So, it was a fantastically exciting time to be on the magazine. What happened to it subsequently, I think, is very interesting because it's effectively died a death all over the world. I mean it closed in the U.S., never made a penny in the U.S. It closed in just about every country in the world, closed in the U.K. as well. And if you go back to the brand values, the brand values was funny, sexy, and useful, and if you were trying to think of a description of the internet, that would be about the best description of the internet you could possibly come up with. Everything on the internet is either funny, sexy, or useful.
And I looked back to my time, so I took over FHM in 1997, and there was a moment that really turned the success of the magazine, and it was just before I joined the magazine, but the then-editor went to the then-publisher with a photograph, forgive me this is a little bit crude but it's a good story, I think an interesting story, went to the publisher with a photograph. And the photograph was of a man who had been hit by a huge boulder that killed him. But the twist on the picture was that he was actually having sexual relations with a chicken at that time. So this guy had his trousers around his ankle, having sexual congress with a chicken, and a boulder had fallen on him and killed him. Now, it's an awful story but you can see the funny side.
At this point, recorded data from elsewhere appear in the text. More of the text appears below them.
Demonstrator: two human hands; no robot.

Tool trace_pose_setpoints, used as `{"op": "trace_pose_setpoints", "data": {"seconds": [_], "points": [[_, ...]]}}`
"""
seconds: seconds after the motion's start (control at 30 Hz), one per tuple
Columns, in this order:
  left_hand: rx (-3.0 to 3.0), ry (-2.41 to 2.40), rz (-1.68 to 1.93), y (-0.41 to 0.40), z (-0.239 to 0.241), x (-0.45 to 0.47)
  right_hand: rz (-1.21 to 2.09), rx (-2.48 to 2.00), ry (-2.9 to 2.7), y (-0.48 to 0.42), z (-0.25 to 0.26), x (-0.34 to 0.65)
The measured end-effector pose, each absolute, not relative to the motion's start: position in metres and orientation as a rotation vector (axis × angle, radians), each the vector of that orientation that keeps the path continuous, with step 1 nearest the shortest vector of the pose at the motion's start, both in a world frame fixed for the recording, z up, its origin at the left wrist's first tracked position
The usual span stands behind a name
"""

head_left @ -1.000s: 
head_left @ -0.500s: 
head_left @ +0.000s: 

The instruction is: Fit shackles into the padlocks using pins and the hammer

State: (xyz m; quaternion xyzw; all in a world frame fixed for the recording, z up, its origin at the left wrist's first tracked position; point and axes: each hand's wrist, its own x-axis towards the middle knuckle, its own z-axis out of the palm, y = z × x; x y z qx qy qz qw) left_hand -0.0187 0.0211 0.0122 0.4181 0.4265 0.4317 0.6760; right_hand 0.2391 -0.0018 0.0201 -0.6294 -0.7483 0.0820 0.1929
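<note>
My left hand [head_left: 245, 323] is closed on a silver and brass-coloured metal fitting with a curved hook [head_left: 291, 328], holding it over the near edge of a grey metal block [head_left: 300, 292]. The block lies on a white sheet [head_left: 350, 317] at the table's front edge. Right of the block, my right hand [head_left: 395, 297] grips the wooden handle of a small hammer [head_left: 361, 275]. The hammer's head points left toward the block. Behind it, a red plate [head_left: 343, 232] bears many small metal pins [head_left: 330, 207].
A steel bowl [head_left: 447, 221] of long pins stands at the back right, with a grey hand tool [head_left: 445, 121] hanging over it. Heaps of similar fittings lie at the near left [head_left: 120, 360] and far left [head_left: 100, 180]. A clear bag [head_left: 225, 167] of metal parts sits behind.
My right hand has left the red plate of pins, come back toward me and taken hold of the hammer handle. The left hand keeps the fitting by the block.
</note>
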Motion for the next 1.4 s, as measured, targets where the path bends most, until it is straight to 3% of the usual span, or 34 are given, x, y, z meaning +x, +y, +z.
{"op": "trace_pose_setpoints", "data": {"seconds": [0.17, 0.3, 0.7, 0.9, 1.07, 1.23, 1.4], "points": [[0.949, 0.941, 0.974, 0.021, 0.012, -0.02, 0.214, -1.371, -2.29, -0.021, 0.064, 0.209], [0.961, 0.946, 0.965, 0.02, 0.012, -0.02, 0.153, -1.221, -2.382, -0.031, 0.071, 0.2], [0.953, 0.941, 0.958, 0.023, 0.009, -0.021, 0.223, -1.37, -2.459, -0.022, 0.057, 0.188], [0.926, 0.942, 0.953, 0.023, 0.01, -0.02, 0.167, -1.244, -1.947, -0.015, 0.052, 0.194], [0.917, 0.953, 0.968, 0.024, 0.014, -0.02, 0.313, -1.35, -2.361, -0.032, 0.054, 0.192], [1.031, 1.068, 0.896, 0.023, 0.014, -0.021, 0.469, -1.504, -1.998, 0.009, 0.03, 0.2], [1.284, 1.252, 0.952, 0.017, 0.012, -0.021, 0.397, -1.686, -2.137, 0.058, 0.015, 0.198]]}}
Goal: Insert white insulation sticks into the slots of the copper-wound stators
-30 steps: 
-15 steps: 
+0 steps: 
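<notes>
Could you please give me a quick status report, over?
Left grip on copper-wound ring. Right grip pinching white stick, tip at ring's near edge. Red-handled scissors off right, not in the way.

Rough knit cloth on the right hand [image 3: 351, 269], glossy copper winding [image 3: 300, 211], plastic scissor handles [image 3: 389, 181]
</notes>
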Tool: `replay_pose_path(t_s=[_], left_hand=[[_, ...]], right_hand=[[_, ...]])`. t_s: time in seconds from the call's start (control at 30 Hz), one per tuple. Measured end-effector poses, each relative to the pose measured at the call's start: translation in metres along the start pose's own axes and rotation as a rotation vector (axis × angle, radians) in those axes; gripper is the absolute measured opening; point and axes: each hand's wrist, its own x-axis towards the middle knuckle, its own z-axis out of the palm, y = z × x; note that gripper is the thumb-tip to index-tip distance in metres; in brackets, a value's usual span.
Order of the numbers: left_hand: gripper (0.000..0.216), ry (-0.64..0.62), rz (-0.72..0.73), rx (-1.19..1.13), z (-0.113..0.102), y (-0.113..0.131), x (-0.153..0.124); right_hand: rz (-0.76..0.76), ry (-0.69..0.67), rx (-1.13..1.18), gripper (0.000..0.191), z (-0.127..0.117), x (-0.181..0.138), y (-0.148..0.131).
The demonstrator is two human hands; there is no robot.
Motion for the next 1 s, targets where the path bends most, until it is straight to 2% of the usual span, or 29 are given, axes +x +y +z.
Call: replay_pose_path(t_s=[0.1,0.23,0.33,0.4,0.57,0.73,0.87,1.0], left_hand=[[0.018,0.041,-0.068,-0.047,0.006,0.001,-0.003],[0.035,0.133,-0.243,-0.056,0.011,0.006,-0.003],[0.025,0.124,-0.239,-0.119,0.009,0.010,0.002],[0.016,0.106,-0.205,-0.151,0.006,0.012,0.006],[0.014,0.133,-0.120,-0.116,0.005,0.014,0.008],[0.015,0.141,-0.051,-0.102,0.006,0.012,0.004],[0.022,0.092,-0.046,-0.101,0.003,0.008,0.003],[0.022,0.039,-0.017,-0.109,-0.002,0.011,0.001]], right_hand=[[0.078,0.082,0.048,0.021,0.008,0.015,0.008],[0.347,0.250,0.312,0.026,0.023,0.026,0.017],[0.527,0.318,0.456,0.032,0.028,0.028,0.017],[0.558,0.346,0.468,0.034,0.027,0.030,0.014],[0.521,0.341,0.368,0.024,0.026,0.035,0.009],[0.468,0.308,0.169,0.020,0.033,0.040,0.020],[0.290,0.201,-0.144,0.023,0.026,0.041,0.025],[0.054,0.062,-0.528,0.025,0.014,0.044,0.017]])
So, the editor came to the publisher at that time, he said, "Look, look at this photo. Do you think we can publish it? Is it the sort of thing that we can go with?" And they made the choice between that, "Yeah, we're gonna publish this picture." And the guy was Spanish and he became known as the Spanish chicken picture. And that publication of that picture really set FHM on its root because FHM then became something that young men show to each other and discuss. And they said to each other, "Look at this photograph," you know, in the pubs, in the clubs of England they said, "Just look at that incredible photograph, isn't that amazing?"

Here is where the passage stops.